Activity. Write the data out verbatim.

Input data.
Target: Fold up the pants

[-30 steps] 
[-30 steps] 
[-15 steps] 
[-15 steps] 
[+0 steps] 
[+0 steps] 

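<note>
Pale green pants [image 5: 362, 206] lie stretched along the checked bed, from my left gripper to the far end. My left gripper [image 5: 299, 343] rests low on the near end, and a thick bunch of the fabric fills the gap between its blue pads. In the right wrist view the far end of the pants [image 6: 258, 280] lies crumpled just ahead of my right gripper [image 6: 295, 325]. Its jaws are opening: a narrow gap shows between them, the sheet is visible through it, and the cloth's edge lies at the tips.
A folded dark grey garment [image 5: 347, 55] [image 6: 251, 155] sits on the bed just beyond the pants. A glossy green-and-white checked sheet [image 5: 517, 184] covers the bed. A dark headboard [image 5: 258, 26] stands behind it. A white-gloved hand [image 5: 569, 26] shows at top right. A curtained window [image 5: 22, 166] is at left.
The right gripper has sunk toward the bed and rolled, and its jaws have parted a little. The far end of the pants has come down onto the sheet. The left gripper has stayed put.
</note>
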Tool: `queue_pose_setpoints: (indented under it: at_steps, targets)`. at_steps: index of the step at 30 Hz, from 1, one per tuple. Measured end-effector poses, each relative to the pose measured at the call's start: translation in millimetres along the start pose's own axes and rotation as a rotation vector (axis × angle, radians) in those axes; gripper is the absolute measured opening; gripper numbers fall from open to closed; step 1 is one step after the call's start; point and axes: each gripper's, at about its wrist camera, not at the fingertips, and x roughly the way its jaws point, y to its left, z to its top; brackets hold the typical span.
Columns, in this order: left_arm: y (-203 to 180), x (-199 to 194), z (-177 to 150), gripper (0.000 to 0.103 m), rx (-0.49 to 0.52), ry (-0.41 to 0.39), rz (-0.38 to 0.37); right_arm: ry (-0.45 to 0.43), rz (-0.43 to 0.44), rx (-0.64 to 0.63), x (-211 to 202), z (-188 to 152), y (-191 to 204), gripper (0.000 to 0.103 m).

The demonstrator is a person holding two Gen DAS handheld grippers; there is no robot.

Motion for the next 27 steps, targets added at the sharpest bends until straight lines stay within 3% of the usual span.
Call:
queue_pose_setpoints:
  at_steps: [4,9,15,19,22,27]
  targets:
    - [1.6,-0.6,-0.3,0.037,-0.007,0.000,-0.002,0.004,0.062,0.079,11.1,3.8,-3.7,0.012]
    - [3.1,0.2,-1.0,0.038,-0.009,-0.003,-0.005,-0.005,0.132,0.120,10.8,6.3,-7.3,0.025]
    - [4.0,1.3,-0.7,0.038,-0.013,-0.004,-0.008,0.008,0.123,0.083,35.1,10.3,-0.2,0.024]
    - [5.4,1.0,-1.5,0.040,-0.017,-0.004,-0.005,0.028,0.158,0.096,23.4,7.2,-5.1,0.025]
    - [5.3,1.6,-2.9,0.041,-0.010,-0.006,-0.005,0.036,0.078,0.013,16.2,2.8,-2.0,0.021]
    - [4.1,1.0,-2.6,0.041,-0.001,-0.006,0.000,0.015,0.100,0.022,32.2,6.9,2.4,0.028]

Problem solution.
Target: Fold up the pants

[-30 steps] 
[-30 steps] 
[-15 steps] 
[-15 steps] 
[+0 steps] 
[+0 steps] 

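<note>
Pale green pants [image 5: 362, 206] lie stretched along the checked bed, from my left gripper to the far end. My left gripper [image 5: 299, 343] rests low on the near end, and a thick bunch of the fabric fills the gap between its blue pads. In the right wrist view the far end of the pants [image 6: 258, 280] lies crumpled just ahead of my right gripper [image 6: 295, 325]. Its jaws are opening: a narrow gap shows between them, the sheet is visible through it, and the cloth's edge lies at the tips.
A folded dark grey garment [image 5: 347, 55] [image 6: 251, 155] sits on the bed just beyond the pants. A glossy green-and-white checked sheet [image 5: 517, 184] covers the bed. A dark headboard [image 5: 258, 26] stands behind it. A white-gloved hand [image 5: 569, 26] shows at top right. A curtained window [image 5: 22, 166] is at left.
The right gripper has sunk toward the bed and rolled, and its jaws have parted a little. The far end of the pants has come down onto the sheet. The left gripper has stayed put.
</note>
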Tool: `queue_pose_setpoints: (indented under it: at_steps, targets)`. at_steps: index of the step at 30 Hz, from 1, one per tuple. Measured end-effector poses, each relative to the pose measured at the call's start: translation in millimetres along the start pose's own axes and rotation as a rotation vector (axis × angle, radians) in those axes; gripper is the absolute measured opening; gripper numbers fall from open to closed; step 1 is one step after the call's start; point and axes: each gripper's, at about its wrist camera, not at the fingertips, and x roughly the way its jaws point, y to its left, z to its top; brackets hold the typical span.
Columns, in this order: left_arm: y (-203 to 180), x (-199 to 194), z (-177 to 150), gripper (0.000 to 0.103 m), rx (-0.49 to 0.52), ry (-0.41 to 0.39), rz (-0.38 to 0.37); right_arm: ry (-0.45 to 0.43), rz (-0.43 to 0.44), rx (-0.64 to 0.63), x (-211 to 202), z (-188 to 152), y (-191 to 204), gripper (0.000 to 0.103 m).

The demonstrator is a person holding two Gen DAS handheld grippers; there is no robot.

Motion for the next 27 steps, targets added at the sharpest bends until straight lines stay within 3% of the usual span.
Call:
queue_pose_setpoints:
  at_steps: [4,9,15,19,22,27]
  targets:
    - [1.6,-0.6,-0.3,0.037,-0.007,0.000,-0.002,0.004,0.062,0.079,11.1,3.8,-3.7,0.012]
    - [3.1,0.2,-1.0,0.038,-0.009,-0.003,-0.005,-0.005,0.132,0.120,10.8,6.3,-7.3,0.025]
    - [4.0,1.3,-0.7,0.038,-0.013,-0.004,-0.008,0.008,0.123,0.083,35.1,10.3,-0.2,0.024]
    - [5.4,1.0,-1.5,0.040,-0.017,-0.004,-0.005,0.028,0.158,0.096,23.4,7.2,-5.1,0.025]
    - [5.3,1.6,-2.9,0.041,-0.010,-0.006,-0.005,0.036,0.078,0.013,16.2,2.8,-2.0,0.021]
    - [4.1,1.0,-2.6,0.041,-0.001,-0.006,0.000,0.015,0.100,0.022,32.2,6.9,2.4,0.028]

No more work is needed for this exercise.